* [PROBLEM STATEMENT]: Pictures are to be left out; everything else in the records must be repeated exactly.

__________

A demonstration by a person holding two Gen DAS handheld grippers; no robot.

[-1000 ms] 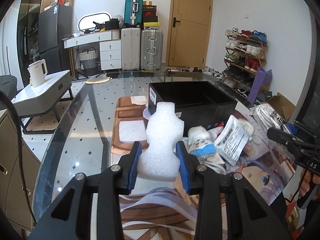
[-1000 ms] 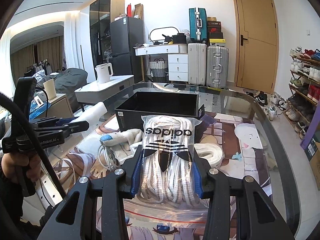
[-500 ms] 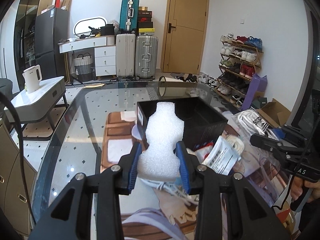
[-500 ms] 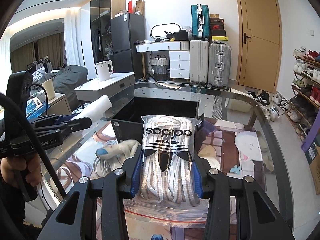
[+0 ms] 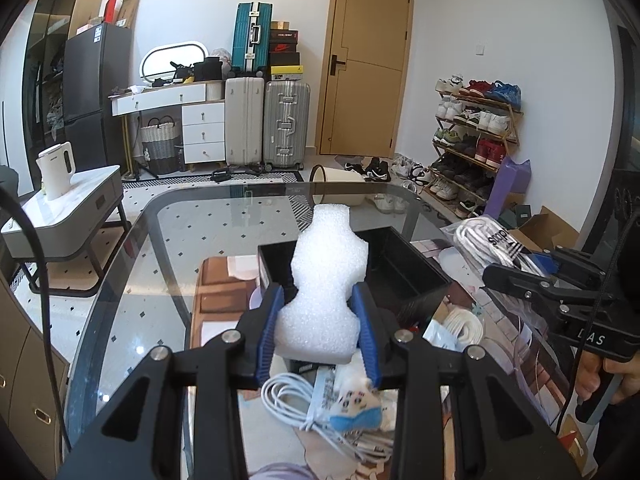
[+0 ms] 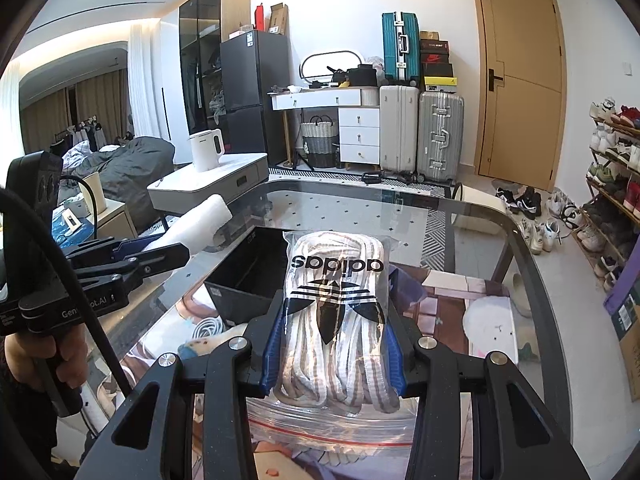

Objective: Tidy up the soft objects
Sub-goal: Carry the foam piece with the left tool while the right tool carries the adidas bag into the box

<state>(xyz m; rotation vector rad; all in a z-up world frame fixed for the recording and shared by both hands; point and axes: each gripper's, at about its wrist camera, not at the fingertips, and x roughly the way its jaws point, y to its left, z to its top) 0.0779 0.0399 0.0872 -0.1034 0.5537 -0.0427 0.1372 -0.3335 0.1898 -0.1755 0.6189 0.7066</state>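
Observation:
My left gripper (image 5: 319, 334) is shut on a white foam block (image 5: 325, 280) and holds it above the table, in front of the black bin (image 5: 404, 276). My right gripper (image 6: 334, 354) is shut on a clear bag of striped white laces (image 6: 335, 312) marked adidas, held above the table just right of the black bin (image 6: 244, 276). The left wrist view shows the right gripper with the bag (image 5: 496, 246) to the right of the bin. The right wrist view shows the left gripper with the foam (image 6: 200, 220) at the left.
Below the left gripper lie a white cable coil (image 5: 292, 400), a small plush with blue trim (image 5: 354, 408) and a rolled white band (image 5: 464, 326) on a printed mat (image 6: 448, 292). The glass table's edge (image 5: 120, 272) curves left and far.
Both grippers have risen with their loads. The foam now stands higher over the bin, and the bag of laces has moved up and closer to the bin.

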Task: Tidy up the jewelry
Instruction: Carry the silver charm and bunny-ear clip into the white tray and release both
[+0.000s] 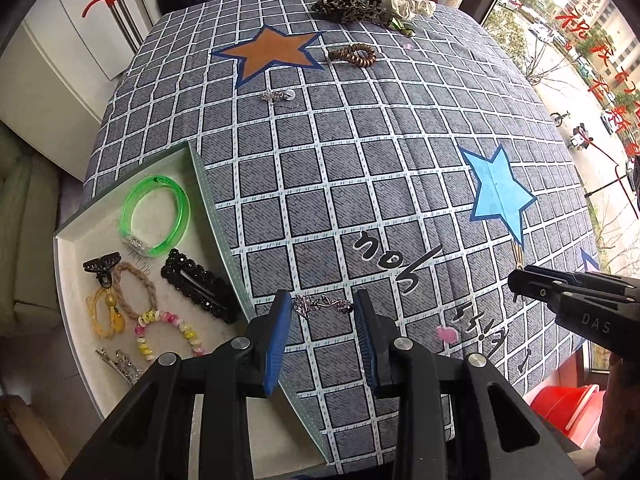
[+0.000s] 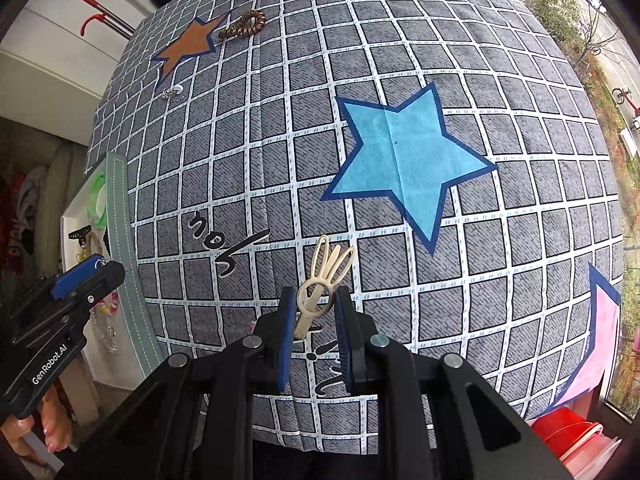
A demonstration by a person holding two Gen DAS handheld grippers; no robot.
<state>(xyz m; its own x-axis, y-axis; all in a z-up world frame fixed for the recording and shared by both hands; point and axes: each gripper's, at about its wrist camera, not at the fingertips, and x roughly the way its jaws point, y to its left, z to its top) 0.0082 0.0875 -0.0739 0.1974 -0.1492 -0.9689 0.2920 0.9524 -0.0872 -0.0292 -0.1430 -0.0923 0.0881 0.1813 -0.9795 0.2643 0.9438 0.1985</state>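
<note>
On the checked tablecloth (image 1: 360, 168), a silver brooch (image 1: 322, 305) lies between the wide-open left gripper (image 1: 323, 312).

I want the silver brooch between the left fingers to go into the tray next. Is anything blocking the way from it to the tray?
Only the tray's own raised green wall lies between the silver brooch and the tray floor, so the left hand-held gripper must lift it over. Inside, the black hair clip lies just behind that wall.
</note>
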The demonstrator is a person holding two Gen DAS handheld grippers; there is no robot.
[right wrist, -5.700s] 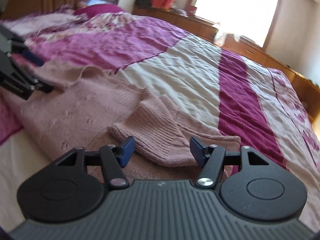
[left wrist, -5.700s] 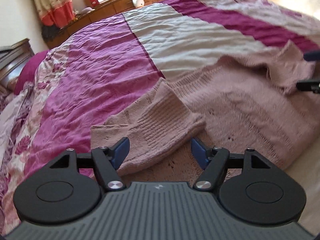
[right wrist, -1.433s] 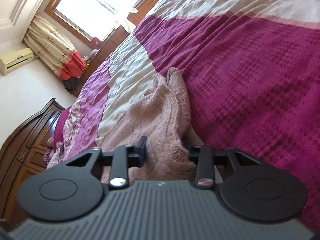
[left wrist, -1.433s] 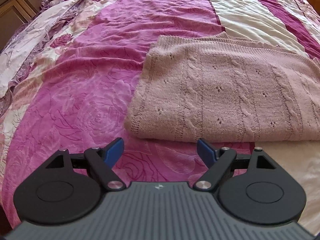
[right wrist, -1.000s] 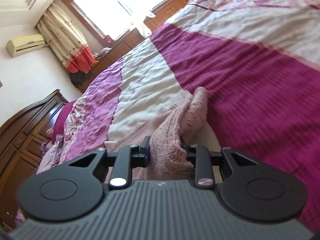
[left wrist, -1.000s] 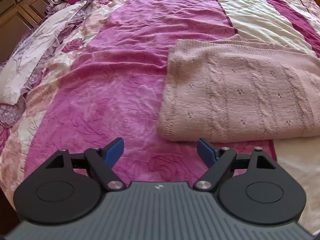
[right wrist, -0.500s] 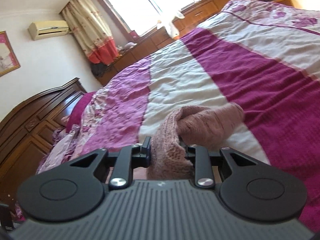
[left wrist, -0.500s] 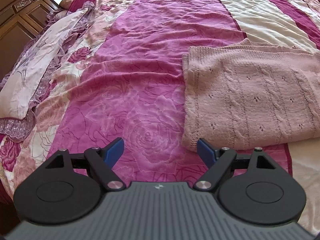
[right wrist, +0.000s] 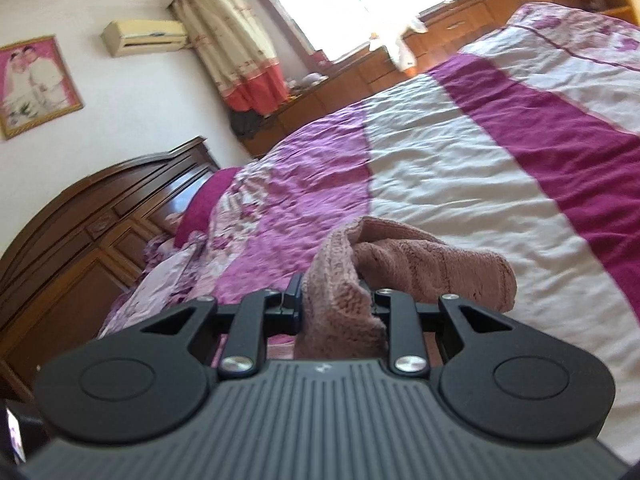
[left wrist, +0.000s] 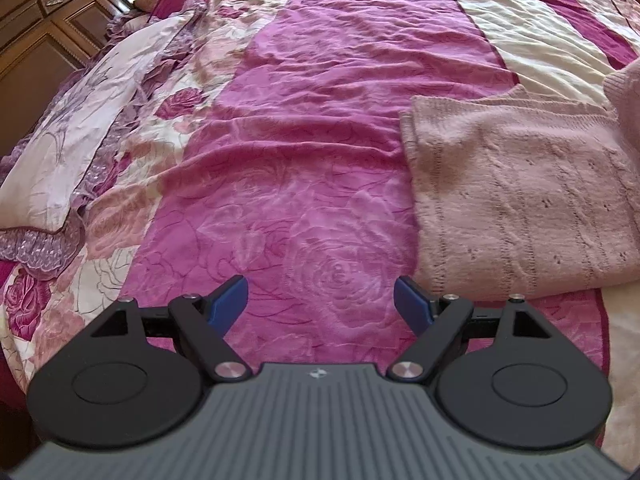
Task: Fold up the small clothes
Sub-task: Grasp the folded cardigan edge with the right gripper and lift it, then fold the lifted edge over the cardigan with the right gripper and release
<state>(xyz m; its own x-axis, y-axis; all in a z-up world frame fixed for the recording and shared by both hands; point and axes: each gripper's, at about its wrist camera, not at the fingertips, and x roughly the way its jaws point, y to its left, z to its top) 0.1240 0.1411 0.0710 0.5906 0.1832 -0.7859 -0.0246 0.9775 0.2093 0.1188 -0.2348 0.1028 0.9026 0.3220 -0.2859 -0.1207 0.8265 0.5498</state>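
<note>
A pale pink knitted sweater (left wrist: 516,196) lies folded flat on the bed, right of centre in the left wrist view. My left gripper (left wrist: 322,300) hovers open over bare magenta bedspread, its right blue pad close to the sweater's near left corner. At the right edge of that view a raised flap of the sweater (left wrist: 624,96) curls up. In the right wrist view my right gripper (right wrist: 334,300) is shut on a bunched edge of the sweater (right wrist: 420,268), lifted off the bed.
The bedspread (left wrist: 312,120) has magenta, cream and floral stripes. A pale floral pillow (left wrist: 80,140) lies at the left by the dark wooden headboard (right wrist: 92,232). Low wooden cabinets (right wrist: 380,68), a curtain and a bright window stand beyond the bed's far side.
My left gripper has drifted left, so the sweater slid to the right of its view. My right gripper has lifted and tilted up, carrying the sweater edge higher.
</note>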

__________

* [WORKED SOLUTION]:
A demonstration by a person holding two Gen DAS handheld grippers; no robot.

[-1000 ms] 
[-1000 ms] 
[-500 ms] 
[-500 ms] 
[+0 ms] 
[+0 ms] 

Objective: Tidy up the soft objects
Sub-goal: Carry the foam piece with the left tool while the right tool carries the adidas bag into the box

<state>(xyz m; rotation vector rad; all in a z-up world frame fixed for the recording and shared by both hands; point and axes: each gripper's, at about its wrist camera, not at the fingertips, and x roughly the way its jaws point, y to its left, z to its top) 0.0779 0.0399 0.0872 -0.1034 0.5537 -0.0427 0.1372 -0.3335 0.1898 -0.1755 0.6189 0.7066</state>
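Observation:
My left gripper (image 5: 319, 334) is shut on a white foam block (image 5: 325, 280) and holds it above the table, in front of the black bin (image 5: 404, 276). My right gripper (image 6: 334, 354) is shut on a clear bag of striped white laces (image 6: 335, 312) marked adidas, held above the table just right of the black bin (image 6: 244, 276). The left wrist view shows the right gripper with the bag (image 5: 496, 246) to the right of the bin. The right wrist view shows the left gripper with the foam (image 6: 200, 220) at the left.
Below the left gripper lie a white cable coil (image 5: 292, 400), a small plush with blue trim (image 5: 354, 408) and a rolled white band (image 5: 464, 326) on a printed mat (image 6: 448, 292). The glass table's edge (image 5: 120, 272) curves left and far.
Both grippers have risen with their loads. The foam now stands higher over the bin, and the bag of laces has moved up and closer to the bin.
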
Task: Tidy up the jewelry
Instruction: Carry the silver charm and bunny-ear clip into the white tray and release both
[+0.000s] 
[+0.000s] 
A demonstration by a person holding two Gen DAS handheld grippers; no robot.
<state>(xyz m; its own x-axis, y-axis; all in a z-up world frame fixed for the recording and shared by both hands; point and axes: each gripper's, at about its wrist camera, not at the fingertips, and x roughly the way its jaws point, y to its left, z to its top) 0.0082 0.0875 -0.0739 0.1974 -0.1492 -0.9689 0.2920 0.9524 -0.0872 -0.0292 -0.1430 -0.0923 0.0881 0.1813 -0.9795 0.2643 0.9438 0.1985</state>
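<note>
On the checked tablecloth (image 1: 360, 168), a silver brooch (image 1: 322, 305) lies between the wide-open left gripper (image 1: 323, 312).

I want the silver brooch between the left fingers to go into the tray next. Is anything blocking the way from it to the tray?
Only the tray's own raised green wall lies between the silver brooch and the tray floor, so the left hand-held gripper must lift it over. Inside, the black hair clip lies just behind that wall.
</note>
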The demonstrator is a person holding two Gen DAS handheld grippers; there is no robot.
[right wrist, -5.700s] 
[left wrist, -5.700s] 
[right wrist, -1.433s] 
[left wrist, -1.433s] 
[right wrist, -1.000s] 
[left wrist, -1.000s] 
[right wrist, -0.500s] 
[left wrist, -0.500s] 
[right wrist, +0.000s] 
[left wrist, +0.000s] 
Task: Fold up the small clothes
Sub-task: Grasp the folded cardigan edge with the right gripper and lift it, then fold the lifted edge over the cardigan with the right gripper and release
<state>(xyz m; its own x-axis, y-axis; all in a z-up world frame fixed for the recording and shared by both hands; point and axes: each gripper's, at about its wrist camera, not at the fingertips, and x roughly the way its jaws point, y to its left, z to its top) 0.1240 0.1411 0.0710 0.5906 0.1832 -0.7859 -0.0246 0.9775 0.2093 0.1188 -0.2348 0.1028 0.9026 0.3220 -0.2859 -0.1207 0.8265 0.5498</state>
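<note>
A pale pink knitted sweater (left wrist: 516,196) lies folded flat on the bed, right of centre in the left wrist view. My left gripper (left wrist: 322,300) hovers open over bare magenta bedspread, its right blue pad close to the sweater's near left corner. At the right edge of that view a raised flap of the sweater (left wrist: 624,96) curls up. In the right wrist view my right gripper (right wrist: 334,300) is shut on a bunched edge of the sweater (right wrist: 420,268), lifted off the bed.
The bedspread (left wrist: 312,120) has magenta, cream and floral stripes. A pale floral pillow (left wrist: 80,140) lies at the left by the dark wooden headboard (right wrist: 92,232). Low wooden cabinets (right wrist: 380,68), a curtain and a bright window stand beyond the bed's far side.
My left gripper has drifted left, so the sweater slid to the right of its view. My right gripper has lifted and tilted up, carrying the sweater edge higher.
</note>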

The output requires nothing else.